== WHAT YOU WILL DO ==
Can you write out the whole listing exactly?

== INFORMATION SUPPLIED ==
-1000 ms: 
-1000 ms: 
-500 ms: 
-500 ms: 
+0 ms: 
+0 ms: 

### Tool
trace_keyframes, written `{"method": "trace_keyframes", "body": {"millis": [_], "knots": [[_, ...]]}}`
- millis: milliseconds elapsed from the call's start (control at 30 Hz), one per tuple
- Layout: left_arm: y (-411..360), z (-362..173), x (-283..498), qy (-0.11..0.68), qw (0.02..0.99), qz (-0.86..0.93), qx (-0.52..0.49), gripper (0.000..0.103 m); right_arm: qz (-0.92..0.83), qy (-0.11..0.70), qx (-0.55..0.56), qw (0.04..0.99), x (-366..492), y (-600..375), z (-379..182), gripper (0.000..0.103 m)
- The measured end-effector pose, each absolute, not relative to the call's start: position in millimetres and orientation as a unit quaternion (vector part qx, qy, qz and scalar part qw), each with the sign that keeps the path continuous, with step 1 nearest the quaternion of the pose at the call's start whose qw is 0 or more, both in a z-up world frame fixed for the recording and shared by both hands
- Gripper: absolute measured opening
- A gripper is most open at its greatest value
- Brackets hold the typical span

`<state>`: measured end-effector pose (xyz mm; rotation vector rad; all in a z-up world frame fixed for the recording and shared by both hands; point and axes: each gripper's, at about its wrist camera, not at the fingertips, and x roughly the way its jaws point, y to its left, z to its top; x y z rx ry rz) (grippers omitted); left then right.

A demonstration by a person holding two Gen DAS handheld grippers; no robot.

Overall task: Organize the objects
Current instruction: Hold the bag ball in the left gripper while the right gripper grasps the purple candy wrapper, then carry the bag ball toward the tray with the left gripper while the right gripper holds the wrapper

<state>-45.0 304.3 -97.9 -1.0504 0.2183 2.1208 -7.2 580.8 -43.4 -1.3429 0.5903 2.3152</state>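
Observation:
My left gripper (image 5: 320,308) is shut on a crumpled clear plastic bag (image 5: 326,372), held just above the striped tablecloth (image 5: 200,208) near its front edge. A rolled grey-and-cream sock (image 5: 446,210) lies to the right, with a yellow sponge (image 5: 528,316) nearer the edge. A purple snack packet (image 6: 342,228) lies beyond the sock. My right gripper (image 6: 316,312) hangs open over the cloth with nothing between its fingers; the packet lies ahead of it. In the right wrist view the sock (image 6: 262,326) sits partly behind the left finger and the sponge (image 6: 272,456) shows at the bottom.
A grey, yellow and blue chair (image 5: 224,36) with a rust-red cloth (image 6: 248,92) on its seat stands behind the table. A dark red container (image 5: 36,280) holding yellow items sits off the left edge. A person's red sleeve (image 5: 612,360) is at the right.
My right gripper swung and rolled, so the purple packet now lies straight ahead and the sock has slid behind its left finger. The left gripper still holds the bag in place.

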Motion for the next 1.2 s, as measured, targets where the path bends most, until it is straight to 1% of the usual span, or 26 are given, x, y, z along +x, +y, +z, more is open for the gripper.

== EXERCISE OUTPUT ==
-1000 ms: 
-1000 ms: 
-500 ms: 
-500 ms: 
+0 ms: 
+0 ms: 

### Tool
trace_keyframes, written `{"method": "trace_keyframes", "body": {"millis": [_], "knots": [[_, ...]]}}`
- millis: milliseconds elapsed from the call's start (control at 30 Hz), one per tuple
- Layout: left_arm: y (-411..360), z (-362..173), x (-283..498), qy (-0.11..0.68), qw (0.02..0.99), qz (-0.86..0.93), qx (-0.52..0.49), gripper (0.000..0.103 m); right_arm: qz (-0.92..0.83), qy (-0.11..0.70), qx (-0.55..0.56), qw (0.04..0.99), x (-366..492), y (-600..375), z (-379..182), gripper (0.000..0.103 m)
- The measured end-effector pose, each absolute, not relative to the call's start: position in millimetres and orientation as a unit quaternion (vector part qx, qy, qz and scalar part qw), each with the sign that keeps the path continuous, with step 1 nearest the quaternion of the pose at the call's start whose qw is 0 or more, both in a z-up world frame fixed for the recording and shared by both hands
- Gripper: absolute measured opening
- A gripper is most open at its greatest value
- Brackets hold the typical span

`<state>`: measured end-effector pose (xyz mm; rotation vector rad; all in a z-up world frame fixed for the recording and shared by both hands; point and axes: each gripper's, at about its wrist camera, not at the fingertips, and x roughly the way its jaws point, y to its left, z to its top; x y z rx ry rz) (grippers omitted); left then right.

A demonstration by a person holding two Gen DAS handheld grippers; no robot.

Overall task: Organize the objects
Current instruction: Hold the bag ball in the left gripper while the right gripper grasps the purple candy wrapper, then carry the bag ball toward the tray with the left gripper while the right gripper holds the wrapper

<state>-45.0 304.3 -97.9 -1.0504 0.2183 2.1208 -7.2 580.8 -43.4 -1.3429 0.5903 2.3152</state>
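Observation:
My left gripper (image 5: 320,308) is shut on a crumpled clear plastic bag (image 5: 326,372), held just above the striped tablecloth (image 5: 200,208) near its front edge. A rolled grey-and-cream sock (image 5: 446,210) lies to the right, with a yellow sponge (image 5: 528,316) nearer the edge. A purple snack packet (image 6: 342,228) lies beyond the sock. My right gripper (image 6: 316,312) hangs open over the cloth with nothing between its fingers; the packet lies ahead of it. In the right wrist view the sock (image 6: 262,326) sits partly behind the left finger and the sponge (image 6: 272,456) shows at the bottom.
A grey, yellow and blue chair (image 5: 224,36) with a rust-red cloth (image 6: 248,92) on its seat stands behind the table. A dark red container (image 5: 36,280) holding yellow items sits off the left edge. A person's red sleeve (image 5: 612,360) is at the right.
My right gripper swung and rolled, so the purple packet now lies straight ahead and the sock has slid behind its left finger. The left gripper still holds the bag in place.
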
Motion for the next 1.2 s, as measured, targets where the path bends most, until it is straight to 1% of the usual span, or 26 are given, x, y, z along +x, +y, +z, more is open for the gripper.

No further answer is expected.